Praising the Lafayette student body’s heroism protesting the racial discrimination by officials of the 1948 Sun Bowl, Diane Shaw, Director of Special Collections and Archivist, spoke Tuesday on the integral role students’ played in the desegregation of the Sun Bowl.
“I’m especially pleased today to be able to talk about this very dramatic incident on the campus where it happened; an incident involving Lafayette College that caused major ripples throughout the world of college football in the 1940s,” Shaw said.
“It is the Lafayette students that are the real heroes of this story.”
Lafayette’s president at the time, Ralph Cooper Hutchison, let the football team and the faculty vote on whether or not to go to the Sun Bowl. The football team voted to go, only after David Showell assured them he would not mind, “because he was used to this,” Shaw said. The faculty resolved that the team should not go, but in order not to “embarrass” the Texans by pointing out their racism, they decided publicly that the team should not go for “a variety of reasons.” The faculty’s decision was held final and the team did not go to El Paso.
“Clearly, the college was not going to call El Paso out on the issue of racial discrimination and this is why no reason was given when the Lafayette student body first got the news” the team was not playing, Shaw explained.
After hearing the news, the students stampeded through Lafayette’s campus and lit a bonfire on the Quad. About 1,000 students marched to the President’s house and demanded a reason to why the faculty turned down their bid in the Sun Bowl. When President Hutchinson explained the situation, the students were outraged, shouting, “We will play if they let Showell play,” Shaw said. The students insisted that the President make a call to Sun Bowl officials to allow Lafayette into the game with Showell.
When President Hutchison made the call, he was told again that Lafayette could not play with Showell participating because of a discriminatory state law barring interracial sports events. Upon hearing this, the students marched downtown, got local radio station to publicize the rally, and sent a telegram to President Truman, reading, “Denied Sun Bowl game because we have a Negro on our team, is this democracy?” Afterwards, the students passed a formal civil rights doctrine in Pardee Hall in favor of racial equality.

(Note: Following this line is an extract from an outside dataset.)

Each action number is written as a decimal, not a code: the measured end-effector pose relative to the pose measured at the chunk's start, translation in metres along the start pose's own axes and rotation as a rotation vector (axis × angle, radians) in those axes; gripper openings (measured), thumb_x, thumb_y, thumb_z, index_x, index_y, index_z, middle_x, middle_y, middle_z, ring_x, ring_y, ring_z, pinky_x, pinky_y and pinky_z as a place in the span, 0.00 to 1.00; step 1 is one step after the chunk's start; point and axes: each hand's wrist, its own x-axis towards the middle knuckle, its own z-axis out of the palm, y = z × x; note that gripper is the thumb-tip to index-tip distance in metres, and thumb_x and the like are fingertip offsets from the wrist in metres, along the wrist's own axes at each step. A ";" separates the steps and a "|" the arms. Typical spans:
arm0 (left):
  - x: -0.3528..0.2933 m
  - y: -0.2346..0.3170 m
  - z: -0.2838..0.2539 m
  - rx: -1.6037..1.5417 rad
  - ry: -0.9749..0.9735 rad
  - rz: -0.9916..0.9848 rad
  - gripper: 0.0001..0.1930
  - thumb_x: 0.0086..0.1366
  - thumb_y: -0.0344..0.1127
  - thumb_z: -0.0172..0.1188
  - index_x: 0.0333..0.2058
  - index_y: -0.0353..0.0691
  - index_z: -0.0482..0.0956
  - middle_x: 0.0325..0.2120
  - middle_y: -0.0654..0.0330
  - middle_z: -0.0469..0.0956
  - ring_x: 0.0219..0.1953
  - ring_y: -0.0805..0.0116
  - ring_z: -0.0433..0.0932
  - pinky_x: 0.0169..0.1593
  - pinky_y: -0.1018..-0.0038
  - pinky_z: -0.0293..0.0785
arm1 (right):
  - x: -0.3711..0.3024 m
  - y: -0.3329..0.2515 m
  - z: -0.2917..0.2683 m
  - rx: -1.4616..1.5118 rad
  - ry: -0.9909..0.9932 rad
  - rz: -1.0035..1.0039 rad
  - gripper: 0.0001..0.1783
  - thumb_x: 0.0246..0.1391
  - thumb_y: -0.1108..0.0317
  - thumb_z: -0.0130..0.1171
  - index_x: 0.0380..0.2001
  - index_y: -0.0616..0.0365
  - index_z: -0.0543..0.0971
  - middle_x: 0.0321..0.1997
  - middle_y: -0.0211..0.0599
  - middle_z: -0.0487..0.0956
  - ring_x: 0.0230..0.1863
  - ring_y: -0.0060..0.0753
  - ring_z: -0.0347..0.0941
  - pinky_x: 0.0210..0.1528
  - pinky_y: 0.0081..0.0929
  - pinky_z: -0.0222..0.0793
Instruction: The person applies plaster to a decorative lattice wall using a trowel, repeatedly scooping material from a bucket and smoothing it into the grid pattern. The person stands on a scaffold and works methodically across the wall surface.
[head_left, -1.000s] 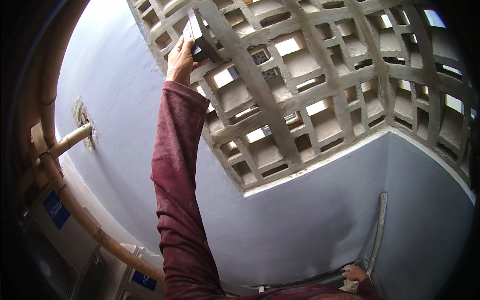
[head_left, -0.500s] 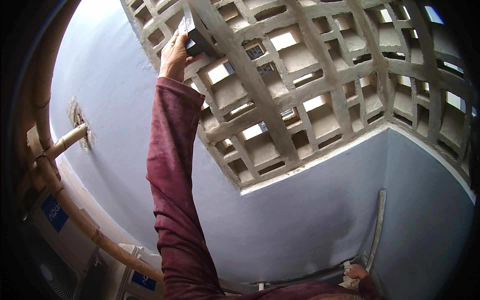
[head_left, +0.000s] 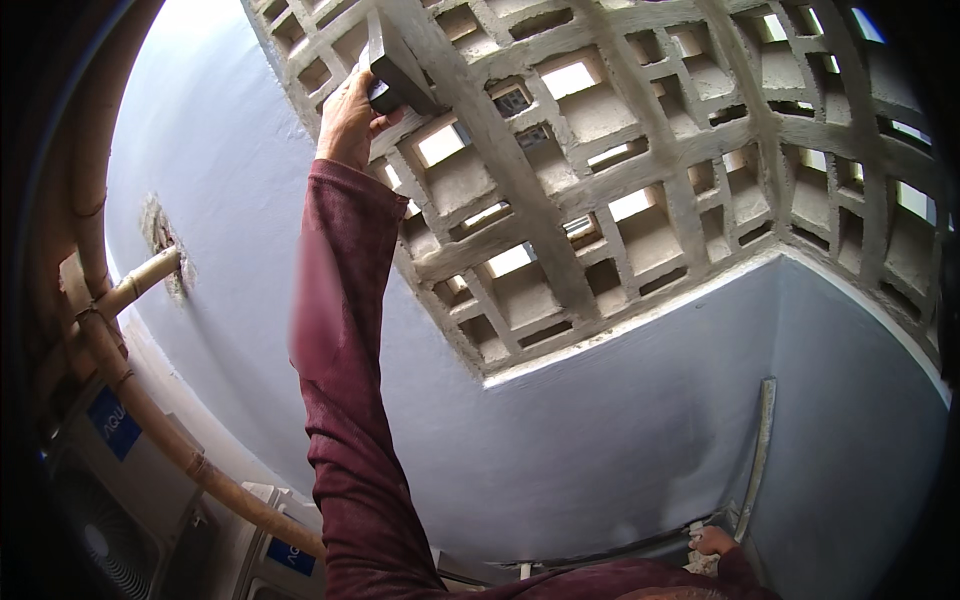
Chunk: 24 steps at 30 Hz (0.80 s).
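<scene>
My left hand (head_left: 346,118) is raised high at the upper left, at the end of a maroon sleeve. Its fingers are closed on a dark rectangular block (head_left: 398,75), held by its edge with the thumb underneath. The block is up against the pale concrete lattice wall (head_left: 500,150), though whether it touches cannot be told. Low on the right, my right hand (head_left: 712,541) is closed beside a whitish, rough lump (head_left: 697,562) near the foot of the grey wall. What those fingers grip, if anything, is too small to make out.
A bamboo pole (head_left: 190,455) curves along the left side, with a shorter bamboo piece (head_left: 145,278) running into a broken patch of the blue-grey wall (head_left: 230,240). Air-conditioner outdoor units (head_left: 110,500) stand at lower left. A narrow strip (head_left: 757,460) rises near the right corner.
My left hand has shifted very slightly, and the block in it has turned a little, hiding its pale side. The view has drifted slightly. My right hand stays in place.
</scene>
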 end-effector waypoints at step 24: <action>-0.029 0.001 0.005 0.021 -0.021 -0.043 0.18 0.69 0.47 0.47 0.43 0.38 0.73 0.35 0.61 0.77 0.30 0.72 0.80 0.30 0.81 0.78 | -0.008 -0.007 0.000 0.019 -0.050 0.039 0.29 0.50 0.52 0.58 0.54 0.56 0.73 0.57 0.48 0.72 0.60 0.47 0.65 0.60 0.34 0.60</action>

The Sun Bowl was desegregated in 1952.
Students who attended the lecture were inspired by the 1948 Sun Bowl protest story and impressed by Shaw’s storytelling.
“I liked how Diane Shaw captured this moment of history in such a captivating way,” Alexis Osei ‘16 wrote in an email. “She is a really good story teller.”
“I think that events like this demonstrate the importance of standing up for what you know is right and having the right priorities,” Anthony Vecchio ‘14 wrote in an email.
Members of the faculty were also moved by the story.
“I think this particular story is important for us to keep near the forefront of our collective memory as a fine example of what it looks like for the Lafayette community to take a stand on an issue and to call our values to action,” Dean of Intercultural Development John McKnight wrote in an email.